The District Attorney was also taking an interest – and after five years, it launched an indictment against the bank, claiming management must have been complicit.
Director Steve James followed the family’s journey, spending almost every day with them as they prepared for the fight of their lives to clear their names.
“I think the DA’s vision in terms of deciding to prosecute this case was clouded by ambition. Ambition to be the guy who actually brought a bank to its knees in the wake of the 2008 crisis because no big bank, that had happened to, so I think that clouded his understanding of what was going on, really, here,” James said.

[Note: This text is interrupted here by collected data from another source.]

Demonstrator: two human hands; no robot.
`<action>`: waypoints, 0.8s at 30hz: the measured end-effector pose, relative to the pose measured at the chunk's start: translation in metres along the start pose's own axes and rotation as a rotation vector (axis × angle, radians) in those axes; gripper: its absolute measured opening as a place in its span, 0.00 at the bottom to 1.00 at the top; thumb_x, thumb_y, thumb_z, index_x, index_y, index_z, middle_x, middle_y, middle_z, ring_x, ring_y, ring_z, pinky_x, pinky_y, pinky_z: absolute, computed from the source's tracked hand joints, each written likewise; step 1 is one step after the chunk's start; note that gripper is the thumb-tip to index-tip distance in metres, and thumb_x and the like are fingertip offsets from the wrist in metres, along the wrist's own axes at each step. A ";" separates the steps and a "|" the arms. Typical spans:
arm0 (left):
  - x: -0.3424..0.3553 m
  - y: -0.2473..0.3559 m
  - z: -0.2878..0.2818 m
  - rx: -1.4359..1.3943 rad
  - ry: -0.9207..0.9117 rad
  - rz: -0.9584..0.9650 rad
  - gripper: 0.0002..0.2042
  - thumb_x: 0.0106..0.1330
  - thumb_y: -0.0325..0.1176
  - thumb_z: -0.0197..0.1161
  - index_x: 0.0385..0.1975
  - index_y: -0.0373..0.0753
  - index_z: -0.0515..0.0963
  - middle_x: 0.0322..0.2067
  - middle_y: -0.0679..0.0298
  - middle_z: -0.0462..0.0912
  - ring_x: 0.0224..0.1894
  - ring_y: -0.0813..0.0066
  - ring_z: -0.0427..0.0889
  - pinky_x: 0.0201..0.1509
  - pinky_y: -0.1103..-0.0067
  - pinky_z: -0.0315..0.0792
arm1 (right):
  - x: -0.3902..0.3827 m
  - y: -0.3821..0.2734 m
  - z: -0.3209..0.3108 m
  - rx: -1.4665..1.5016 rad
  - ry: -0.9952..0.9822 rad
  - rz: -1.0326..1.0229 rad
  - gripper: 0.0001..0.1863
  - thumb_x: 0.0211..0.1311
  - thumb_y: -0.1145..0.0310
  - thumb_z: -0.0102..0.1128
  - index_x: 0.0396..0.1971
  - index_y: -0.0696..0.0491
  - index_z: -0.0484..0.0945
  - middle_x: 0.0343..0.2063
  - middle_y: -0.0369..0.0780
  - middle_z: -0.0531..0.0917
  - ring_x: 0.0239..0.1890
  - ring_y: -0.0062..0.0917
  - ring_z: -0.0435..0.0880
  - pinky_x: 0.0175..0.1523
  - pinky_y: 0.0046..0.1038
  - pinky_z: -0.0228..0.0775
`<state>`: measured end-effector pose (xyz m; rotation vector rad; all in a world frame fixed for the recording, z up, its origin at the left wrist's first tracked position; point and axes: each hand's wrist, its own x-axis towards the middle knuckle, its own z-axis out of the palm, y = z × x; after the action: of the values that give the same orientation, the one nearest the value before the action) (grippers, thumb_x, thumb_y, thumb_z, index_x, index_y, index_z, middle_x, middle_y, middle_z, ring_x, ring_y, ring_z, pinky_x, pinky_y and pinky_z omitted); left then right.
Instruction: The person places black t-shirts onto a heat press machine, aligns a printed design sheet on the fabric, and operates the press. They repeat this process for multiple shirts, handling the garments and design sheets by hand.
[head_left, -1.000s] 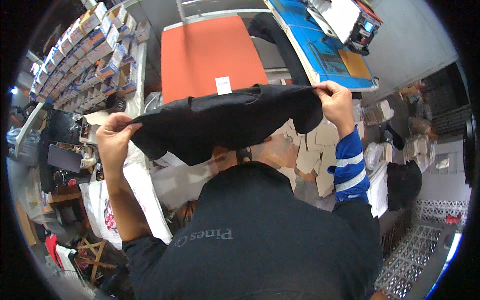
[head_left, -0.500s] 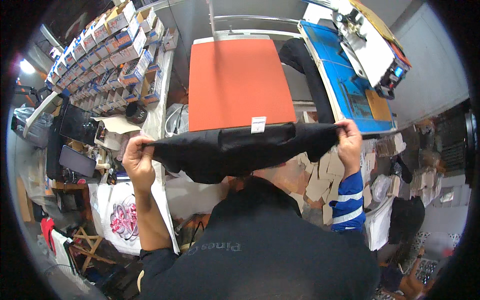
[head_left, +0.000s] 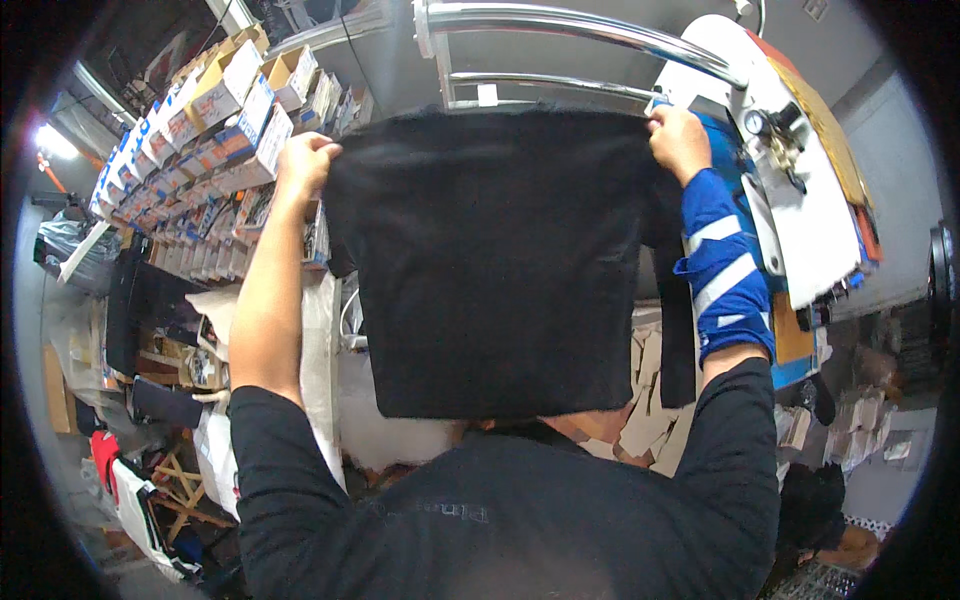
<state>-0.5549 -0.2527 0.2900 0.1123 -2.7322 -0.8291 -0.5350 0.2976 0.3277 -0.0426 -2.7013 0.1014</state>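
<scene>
The left hand (head_left: 306, 165) and right hand (head_left: 682, 140) pinch the upper corners of a black fabric garment (head_left: 500, 260), spread between and below them. White-and-blue cardboard boxes (head_left: 235, 120) crowd left of the left hand; a white rounded machine panel (head_left: 800, 190) bounds the right hand's outer side.

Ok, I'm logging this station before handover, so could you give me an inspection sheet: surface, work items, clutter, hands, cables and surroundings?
Surface: blue bed at right, partly hidden under the white machine.
Work items: black garment held up and spread, blocking the view behind it.
Clutter: flat tan pieces, partly visible below the garment.
Hands: left hand grips the garment's upper left corner; right hand grips its upper right.
Cables: thin dark line at the top, perhaps a cable.
Surroundings: open boxes stacked at left; metal rails at top; lit lamp far left.
</scene>
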 end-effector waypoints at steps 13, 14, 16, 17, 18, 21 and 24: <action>0.092 -0.033 0.187 -0.466 0.120 -0.531 0.08 0.60 0.27 0.73 0.32 0.29 0.82 0.26 0.55 0.87 0.23 0.74 0.87 0.26 0.77 0.82 | 0.060 0.009 0.238 0.565 -0.055 0.738 0.10 0.62 0.63 0.62 0.39 0.52 0.83 0.40 0.49 0.88 0.48 0.46 0.86 0.55 0.42 0.77; 0.092 -0.035 0.186 -0.412 0.154 -0.511 0.08 0.60 0.28 0.74 0.32 0.30 0.82 0.26 0.56 0.87 0.22 0.74 0.87 0.27 0.77 0.82 | 0.064 -0.002 0.232 0.501 -0.048 0.717 0.11 0.62 0.63 0.61 0.39 0.52 0.83 0.40 0.49 0.88 0.48 0.46 0.86 0.55 0.42 0.77; 0.097 -0.033 0.191 -0.352 0.161 -0.482 0.10 0.57 0.31 0.75 0.33 0.32 0.83 0.30 0.55 0.88 0.30 0.68 0.89 0.39 0.72 0.82 | 0.068 -0.015 0.221 0.413 -0.026 0.651 0.11 0.63 0.63 0.60 0.40 0.52 0.83 0.41 0.51 0.87 0.48 0.48 0.86 0.56 0.43 0.76; 0.094 -0.030 0.200 -0.244 0.241 -0.266 0.10 0.57 0.30 0.74 0.35 0.33 0.84 0.34 0.54 0.87 0.35 0.65 0.89 0.44 0.71 0.81 | 0.069 -0.018 0.232 0.419 -0.004 0.576 0.12 0.63 0.64 0.60 0.43 0.52 0.82 0.42 0.53 0.87 0.48 0.50 0.85 0.56 0.45 0.76; 0.081 -0.021 0.212 -0.131 0.314 -0.057 0.10 0.57 0.30 0.73 0.36 0.34 0.84 0.38 0.53 0.87 0.41 0.62 0.88 0.48 0.70 0.80 | 0.058 -0.038 0.233 0.448 0.013 0.476 0.14 0.61 0.65 0.61 0.44 0.54 0.81 0.44 0.54 0.85 0.50 0.51 0.83 0.55 0.46 0.75; 0.036 0.039 0.246 -0.153 0.081 0.387 0.15 0.58 0.30 0.70 0.46 0.37 0.83 0.52 0.53 0.82 0.58 0.52 0.79 0.64 0.61 0.71 | 0.006 -0.104 0.221 0.322 0.052 -0.268 0.20 0.58 0.59 0.65 0.46 0.56 0.79 0.54 0.49 0.79 0.59 0.47 0.75 0.60 0.50 0.68; 0.003 0.083 0.266 0.030 -0.041 0.575 0.20 0.64 0.38 0.65 0.55 0.40 0.79 0.57 0.56 0.79 0.61 0.53 0.75 0.68 0.51 0.63 | -0.023 -0.139 0.244 0.194 -0.082 -0.285 0.32 0.68 0.45 0.51 0.65 0.48 0.72 0.66 0.43 0.72 0.70 0.44 0.65 0.74 0.58 0.46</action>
<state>-0.6341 -0.0423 0.1252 -0.6580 -2.5907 -0.6213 -0.6203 0.1418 0.1082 0.4105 -2.7331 0.2819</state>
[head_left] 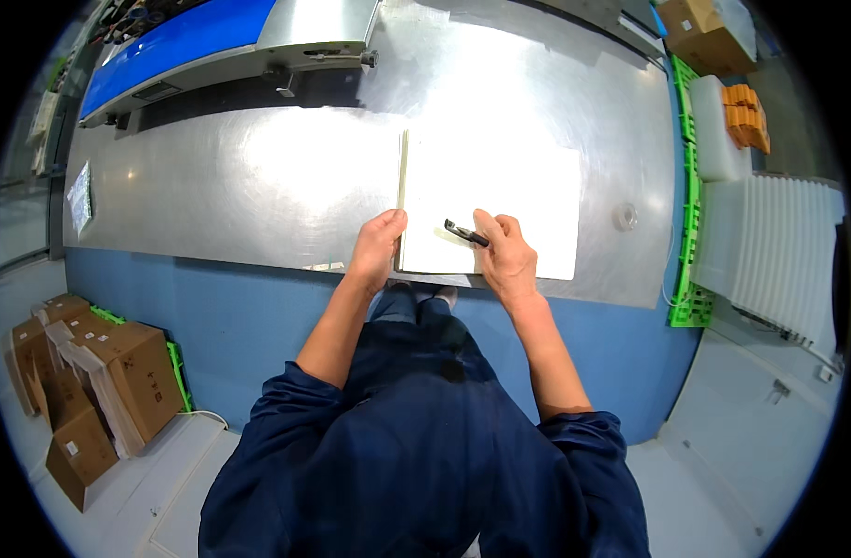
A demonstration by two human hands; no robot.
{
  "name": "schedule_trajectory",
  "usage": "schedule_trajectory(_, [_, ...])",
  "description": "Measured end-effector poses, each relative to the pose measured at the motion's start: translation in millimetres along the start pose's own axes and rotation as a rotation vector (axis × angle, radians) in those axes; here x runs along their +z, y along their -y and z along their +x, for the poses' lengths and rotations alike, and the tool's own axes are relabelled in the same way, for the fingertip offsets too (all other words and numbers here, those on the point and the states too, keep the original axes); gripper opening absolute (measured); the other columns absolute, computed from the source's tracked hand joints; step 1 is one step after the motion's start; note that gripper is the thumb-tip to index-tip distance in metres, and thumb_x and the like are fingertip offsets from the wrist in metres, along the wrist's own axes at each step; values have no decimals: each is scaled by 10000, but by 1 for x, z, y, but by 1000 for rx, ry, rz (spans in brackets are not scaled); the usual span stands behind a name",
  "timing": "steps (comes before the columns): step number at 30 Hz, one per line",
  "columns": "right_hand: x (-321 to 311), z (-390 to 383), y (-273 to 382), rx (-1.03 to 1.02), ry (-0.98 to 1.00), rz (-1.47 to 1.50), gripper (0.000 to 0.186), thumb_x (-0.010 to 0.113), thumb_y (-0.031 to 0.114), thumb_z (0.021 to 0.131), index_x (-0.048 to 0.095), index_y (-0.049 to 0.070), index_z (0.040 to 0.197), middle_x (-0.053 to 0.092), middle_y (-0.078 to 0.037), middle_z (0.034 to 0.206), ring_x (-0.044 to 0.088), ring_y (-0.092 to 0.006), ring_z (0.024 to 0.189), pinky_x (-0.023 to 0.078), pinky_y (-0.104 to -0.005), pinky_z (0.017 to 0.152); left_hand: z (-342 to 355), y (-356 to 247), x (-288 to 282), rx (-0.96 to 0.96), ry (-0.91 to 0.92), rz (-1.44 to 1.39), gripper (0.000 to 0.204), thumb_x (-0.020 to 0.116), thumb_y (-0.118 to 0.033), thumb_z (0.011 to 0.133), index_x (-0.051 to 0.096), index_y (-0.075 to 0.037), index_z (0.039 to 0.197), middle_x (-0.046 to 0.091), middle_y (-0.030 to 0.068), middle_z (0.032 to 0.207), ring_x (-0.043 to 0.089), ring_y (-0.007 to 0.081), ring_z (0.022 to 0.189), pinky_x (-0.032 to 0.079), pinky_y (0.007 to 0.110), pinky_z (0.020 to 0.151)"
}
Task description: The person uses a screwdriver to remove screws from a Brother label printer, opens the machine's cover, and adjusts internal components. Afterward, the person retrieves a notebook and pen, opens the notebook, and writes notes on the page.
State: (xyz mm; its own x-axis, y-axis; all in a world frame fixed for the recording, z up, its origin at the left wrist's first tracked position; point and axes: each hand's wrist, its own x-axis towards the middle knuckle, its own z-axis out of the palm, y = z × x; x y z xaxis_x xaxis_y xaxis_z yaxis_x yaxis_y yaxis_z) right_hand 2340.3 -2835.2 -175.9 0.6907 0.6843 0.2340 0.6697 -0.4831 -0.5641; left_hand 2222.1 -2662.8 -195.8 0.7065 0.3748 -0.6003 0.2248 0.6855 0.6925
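Observation:
A thick notebook with white pages (527,181) lies near the front edge of the steel worktable (221,186); its pages look overexposed, so any marks on them cannot be made out. My left hand (377,245) grips the notebook's left edge, fingers closed at its lower part. Over the page, my right hand (507,256) is closed on a black pen (462,232), which points up and to the left.
A steel machine with a blue top (188,37) stands at the back left. A clear packet (80,197) and small clear round object (625,216) lie on the table. Cardboard boxes (137,381), green crates (686,307) and stacked white sheets (769,251) flank it.

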Motion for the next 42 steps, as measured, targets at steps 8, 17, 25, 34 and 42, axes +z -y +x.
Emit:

“But I also think there was a real racism at work here,” he continued. “Unintended as it might be in that a feeling that this bank was one that would be safe to go after, that the Chinese American community, being politically disenfranchised, would not be a problem. And also, a profound misunderstanding of the way it is in an immigrant community – particularly one at the more or less bottom rung of American society, working in cash economies and trying to sort of gain a foothold in this country.”
“The prosecution showed no real interest or inclination to understand that,” James said. “If anything, they tried to use that to make this community kind of look worse and to make this bank look worse to win the case.”
Members of the family, who’d been indicted, reported to the court then shackled and paraded in front of TV cameras; something that shocked and appalled the film’s producer, Mark Mitten.
“It really was quite rare and outrageous that they would take these people who had already pleaded and brought them back in and just chain them for the spectacle,” he said.
“At the same time, the fact is that this was a financial crime. This is not like they were serial killers. It was something that was done merely for the PR spectacle of it all and that thing was the most troublesome part.”
Part of the District Attorney’s case revolved around a cultural issue that James claims they just didn’t understand: gift letters. Many who had applied for these mortgages included gift letters as part of their applications. But the DA insisted they were unpaid loans, and that the bank had knowingly committed fraud.
“The prosecution tried to paint the gift letters as really loans that were being passed off as gifts,” explained James. “And the reality – the truth is somewhere in between which we explain in the film.”
“In that culture, they are gifts from families, and if they can be paid back, they are paid back, but if they’re not paid back, then the family commitment is filled in other ways, and the prosecution was so bent on focusing on some of the cultural realities of being an immigrant in a cash economy and painting it as an incredibly fraudulent activity that it made everybody look bad in this process.”
Ultimately, the Sung family was exonerated. The bank continues to operate, providing help and support to many who live within that cultural bubble in Chinatown.
The movie is available to stream now in the U.S. on Amazon Prime. Its makers are hoping that this David & Goliath-type story that saw a small family take on the might of the government and its lawyers will triumph again: this time, with a win at the Oscars on March 4.